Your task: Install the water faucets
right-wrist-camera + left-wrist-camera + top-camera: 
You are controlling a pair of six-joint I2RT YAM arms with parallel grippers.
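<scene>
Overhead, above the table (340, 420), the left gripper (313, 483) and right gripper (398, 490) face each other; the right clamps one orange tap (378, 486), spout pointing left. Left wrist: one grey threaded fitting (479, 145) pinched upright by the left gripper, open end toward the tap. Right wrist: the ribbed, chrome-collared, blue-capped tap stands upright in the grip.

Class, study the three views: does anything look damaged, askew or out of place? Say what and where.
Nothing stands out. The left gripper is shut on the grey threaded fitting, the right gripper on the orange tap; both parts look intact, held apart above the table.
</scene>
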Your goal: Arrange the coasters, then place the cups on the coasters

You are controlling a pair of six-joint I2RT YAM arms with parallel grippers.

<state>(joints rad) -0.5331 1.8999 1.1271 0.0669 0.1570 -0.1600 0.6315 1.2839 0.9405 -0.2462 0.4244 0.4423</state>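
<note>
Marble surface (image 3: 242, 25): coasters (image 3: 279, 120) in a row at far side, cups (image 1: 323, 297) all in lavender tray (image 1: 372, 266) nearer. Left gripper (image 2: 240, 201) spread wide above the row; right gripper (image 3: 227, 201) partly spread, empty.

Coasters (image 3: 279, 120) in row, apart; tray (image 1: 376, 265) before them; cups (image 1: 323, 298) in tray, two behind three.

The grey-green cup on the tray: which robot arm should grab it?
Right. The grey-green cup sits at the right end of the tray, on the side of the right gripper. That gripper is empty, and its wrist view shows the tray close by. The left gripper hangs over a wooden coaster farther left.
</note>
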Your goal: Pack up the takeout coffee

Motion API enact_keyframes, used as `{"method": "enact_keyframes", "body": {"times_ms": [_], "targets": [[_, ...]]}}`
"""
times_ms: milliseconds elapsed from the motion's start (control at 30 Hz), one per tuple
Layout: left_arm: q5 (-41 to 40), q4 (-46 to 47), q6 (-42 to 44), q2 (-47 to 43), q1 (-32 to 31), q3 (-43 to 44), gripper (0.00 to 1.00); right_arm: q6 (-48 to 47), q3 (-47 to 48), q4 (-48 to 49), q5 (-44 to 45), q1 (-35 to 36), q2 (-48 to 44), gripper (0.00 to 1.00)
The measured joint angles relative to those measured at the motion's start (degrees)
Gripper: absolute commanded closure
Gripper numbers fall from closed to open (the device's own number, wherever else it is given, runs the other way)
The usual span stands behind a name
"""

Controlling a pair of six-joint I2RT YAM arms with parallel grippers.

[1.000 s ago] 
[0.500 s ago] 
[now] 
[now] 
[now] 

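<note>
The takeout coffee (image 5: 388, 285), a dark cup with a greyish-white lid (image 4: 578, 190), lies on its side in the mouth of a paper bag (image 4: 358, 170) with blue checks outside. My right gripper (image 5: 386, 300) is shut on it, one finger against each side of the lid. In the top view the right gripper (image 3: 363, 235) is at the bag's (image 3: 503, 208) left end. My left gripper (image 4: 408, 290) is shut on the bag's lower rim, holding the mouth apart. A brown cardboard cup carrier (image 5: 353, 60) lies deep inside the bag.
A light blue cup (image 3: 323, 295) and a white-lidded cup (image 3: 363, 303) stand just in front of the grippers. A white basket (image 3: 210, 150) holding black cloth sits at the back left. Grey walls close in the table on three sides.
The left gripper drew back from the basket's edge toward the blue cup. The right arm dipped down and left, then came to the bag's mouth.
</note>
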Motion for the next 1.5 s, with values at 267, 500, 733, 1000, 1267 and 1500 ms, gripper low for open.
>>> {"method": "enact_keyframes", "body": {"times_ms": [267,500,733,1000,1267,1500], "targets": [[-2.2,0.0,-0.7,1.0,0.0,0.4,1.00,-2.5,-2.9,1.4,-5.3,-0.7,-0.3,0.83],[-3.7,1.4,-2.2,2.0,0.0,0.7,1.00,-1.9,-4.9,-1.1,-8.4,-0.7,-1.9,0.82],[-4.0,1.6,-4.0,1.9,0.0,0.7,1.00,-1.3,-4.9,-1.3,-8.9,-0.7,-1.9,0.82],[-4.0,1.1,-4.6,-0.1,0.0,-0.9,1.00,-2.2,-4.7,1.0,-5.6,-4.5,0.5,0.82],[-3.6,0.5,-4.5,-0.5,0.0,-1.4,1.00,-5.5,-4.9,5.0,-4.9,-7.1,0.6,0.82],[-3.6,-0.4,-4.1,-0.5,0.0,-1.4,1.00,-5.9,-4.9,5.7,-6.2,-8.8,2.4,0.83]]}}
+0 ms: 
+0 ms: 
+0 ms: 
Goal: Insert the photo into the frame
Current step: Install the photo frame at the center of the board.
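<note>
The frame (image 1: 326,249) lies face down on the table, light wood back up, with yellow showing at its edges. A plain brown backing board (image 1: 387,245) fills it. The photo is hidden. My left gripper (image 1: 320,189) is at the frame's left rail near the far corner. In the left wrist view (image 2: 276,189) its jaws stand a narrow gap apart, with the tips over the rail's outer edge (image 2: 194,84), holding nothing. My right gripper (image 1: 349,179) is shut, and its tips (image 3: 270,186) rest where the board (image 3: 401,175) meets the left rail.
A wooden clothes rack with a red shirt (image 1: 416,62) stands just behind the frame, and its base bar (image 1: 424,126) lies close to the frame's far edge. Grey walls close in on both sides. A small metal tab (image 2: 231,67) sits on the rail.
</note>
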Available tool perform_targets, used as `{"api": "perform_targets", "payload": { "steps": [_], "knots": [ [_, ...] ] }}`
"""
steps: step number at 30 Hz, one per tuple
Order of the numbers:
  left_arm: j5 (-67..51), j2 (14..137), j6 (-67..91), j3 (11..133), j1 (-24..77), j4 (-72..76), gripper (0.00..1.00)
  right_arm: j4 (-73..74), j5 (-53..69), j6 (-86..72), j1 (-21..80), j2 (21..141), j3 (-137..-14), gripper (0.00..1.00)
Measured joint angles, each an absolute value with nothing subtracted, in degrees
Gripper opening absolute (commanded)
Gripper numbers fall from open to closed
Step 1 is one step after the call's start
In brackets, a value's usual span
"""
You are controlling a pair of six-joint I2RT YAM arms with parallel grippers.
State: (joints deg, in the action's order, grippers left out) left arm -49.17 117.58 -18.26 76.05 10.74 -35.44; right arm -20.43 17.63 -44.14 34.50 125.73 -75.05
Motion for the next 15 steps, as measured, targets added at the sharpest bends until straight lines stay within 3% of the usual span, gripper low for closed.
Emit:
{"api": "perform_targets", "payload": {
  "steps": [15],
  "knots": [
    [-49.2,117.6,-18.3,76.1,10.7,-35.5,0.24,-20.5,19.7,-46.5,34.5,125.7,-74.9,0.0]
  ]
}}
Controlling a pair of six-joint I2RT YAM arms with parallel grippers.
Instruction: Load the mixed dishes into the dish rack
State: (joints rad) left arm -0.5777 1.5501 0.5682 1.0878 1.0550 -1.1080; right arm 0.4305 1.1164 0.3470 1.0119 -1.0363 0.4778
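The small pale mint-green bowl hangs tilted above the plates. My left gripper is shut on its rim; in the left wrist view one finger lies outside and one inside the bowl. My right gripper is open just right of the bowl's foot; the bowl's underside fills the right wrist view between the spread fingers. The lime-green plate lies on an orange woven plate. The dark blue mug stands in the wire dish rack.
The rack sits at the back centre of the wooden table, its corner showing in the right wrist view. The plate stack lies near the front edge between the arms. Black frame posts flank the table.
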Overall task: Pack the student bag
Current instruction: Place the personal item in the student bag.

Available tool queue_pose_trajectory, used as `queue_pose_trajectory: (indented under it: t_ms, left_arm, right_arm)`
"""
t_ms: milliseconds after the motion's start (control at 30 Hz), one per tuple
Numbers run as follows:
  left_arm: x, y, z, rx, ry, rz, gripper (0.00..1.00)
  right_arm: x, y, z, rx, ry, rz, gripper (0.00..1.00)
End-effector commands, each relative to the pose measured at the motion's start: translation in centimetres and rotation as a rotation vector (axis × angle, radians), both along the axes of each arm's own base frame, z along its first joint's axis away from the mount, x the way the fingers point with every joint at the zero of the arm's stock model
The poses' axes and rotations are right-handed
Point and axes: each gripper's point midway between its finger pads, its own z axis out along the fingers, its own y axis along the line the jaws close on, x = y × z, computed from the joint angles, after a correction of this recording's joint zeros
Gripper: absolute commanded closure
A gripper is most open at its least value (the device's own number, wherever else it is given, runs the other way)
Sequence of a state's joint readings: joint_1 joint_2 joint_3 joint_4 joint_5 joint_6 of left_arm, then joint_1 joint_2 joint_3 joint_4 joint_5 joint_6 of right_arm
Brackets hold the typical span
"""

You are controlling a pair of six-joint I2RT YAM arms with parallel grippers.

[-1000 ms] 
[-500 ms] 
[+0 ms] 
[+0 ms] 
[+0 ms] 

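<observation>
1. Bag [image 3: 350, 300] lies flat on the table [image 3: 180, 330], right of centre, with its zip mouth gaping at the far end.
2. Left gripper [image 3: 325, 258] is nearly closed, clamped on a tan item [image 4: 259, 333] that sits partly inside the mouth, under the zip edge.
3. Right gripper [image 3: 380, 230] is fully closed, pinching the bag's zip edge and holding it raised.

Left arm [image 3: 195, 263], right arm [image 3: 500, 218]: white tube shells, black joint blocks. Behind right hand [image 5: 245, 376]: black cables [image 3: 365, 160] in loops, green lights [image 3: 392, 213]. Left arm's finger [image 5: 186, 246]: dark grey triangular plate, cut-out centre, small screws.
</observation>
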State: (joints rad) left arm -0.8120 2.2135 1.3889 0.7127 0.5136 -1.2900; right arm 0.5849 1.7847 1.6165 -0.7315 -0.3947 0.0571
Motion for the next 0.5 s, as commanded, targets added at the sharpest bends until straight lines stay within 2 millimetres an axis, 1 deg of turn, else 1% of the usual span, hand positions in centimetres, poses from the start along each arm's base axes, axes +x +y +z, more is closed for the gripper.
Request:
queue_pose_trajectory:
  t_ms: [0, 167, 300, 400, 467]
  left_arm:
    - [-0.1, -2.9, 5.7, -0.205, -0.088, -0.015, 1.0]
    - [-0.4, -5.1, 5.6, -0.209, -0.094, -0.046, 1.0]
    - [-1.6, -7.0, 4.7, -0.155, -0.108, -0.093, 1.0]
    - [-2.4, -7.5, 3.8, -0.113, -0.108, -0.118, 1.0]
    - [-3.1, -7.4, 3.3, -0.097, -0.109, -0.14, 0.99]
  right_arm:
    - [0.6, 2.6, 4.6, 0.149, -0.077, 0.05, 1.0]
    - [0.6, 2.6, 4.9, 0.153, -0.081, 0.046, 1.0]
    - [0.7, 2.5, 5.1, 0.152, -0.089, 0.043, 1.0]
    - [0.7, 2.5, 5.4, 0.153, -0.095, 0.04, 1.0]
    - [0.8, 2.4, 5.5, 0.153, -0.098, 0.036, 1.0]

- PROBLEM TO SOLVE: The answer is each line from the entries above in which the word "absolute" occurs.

- SOLUTION BELOW:
Gripper: absolute commanded closure
Measured joint angles, each an absolute value with nothing subtracted, in degrees
Gripper opening absolute (commanded)
Gripper: absolute commanded closure

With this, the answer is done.